About this exercise:
Exactly as shown below, retype every line of the data.

Extracted records:
>>>

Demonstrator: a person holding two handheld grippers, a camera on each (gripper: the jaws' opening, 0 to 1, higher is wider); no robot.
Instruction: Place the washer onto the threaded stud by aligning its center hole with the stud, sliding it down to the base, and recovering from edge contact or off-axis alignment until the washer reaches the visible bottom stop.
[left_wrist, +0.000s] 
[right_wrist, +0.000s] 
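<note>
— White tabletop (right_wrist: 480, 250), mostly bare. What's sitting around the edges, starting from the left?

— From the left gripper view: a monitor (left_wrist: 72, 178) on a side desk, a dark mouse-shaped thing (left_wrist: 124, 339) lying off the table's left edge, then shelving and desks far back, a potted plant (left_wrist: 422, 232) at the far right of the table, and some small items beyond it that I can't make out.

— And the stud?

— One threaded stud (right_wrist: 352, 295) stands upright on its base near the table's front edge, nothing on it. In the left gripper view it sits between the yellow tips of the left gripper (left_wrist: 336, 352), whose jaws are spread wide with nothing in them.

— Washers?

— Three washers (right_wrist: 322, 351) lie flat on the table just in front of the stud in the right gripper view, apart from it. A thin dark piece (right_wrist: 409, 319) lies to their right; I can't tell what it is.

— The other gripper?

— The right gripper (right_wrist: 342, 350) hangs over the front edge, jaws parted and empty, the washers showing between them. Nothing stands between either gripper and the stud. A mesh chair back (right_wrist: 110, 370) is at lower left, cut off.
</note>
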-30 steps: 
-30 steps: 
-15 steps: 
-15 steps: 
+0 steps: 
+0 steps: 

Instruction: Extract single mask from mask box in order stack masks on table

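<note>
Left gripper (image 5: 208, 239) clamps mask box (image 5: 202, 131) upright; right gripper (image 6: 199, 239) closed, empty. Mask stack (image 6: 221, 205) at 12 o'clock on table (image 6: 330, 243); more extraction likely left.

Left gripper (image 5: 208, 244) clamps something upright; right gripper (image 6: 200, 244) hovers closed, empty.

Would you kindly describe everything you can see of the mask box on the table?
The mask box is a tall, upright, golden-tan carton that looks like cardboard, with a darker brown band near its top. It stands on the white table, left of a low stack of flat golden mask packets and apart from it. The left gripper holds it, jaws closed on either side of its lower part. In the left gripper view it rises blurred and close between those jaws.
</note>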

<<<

Answer:
Demonstrator: a person holding two handheld grippers, a camera on each (gripper: the jaws' opening, 0 to 1, higher is wider); no robot.
Instruction: Place the washer onto the threaded stud by aligning its center hole with the stud, sliding it down to the base, and recovering from edge contact or off-axis alignment until the washer reaches the visible bottom stop.
[left_wrist, +0.000s] 
[right_wrist, +0.000s] 
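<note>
— White tabletop (right_wrist: 480, 250), mostly bare. What's sitting around the edges, starting from the left?

— From the left gripper view: a monitor (left_wrist: 72, 178) on a side desk, a dark mouse-shaped thing (left_wrist: 124, 339) lying off the table's left edge, then shelving and desks far back, a potted plant (left_wrist: 422, 232) at the far right of the table, and some small items beyond it that I can't make out.

— And the stud?

— One threaded stud (right_wrist: 352, 295) stands upright on its base near the table's front edge, nothing on it. In the left gripper view it sits between the yellow tips of the left gripper (left_wrist: 336, 352), whose jaws are spread wide with nothing in them.

— Washers?

— Three washers (right_wrist: 322, 351) lie flat on the table just in front of the stud in the right gripper view, apart from it. A thin dark piece (right_wrist: 409, 319) lies to their right; I can't tell what it is.

— The other gripper?

— The right gripper (right_wrist: 342, 350) hangs over the front edge, jaws parted and empty, the washers showing between them. Nothing stands between either gripper and the stud. A mesh chair back (right_wrist: 110, 370) is at lower left, cut off.
</note>
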-30 steps: 
-30 steps: 
-15 steps: 
-15 steps: 
+0 steps: 
+0 steps: 

Instruction: Extract single mask from mask box in order stack masks on table

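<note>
Left gripper (image 5: 208, 239) clamps mask box (image 5: 202, 131) upright; right gripper (image 6: 199, 239) closed, empty. Mask stack (image 6: 221, 205) at 12 o'clock on table (image 6: 330, 243); more extraction likely left.

Left gripper (image 5: 208, 244) clamps something upright; right gripper (image 6: 200, 244) hovers closed, empty.

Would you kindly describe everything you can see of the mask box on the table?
The mask box is a tall, upright, golden-tan carton that looks like cardboard, with a darker brown band near its top. It stands on the white table, left of a low stack of flat golden mask packets and apart from it. The left gripper holds it, jaws closed on either side of its lower part. In the left gripper view it rises blurred and close between those jaws.
</note>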

There's nothing left to add to the output.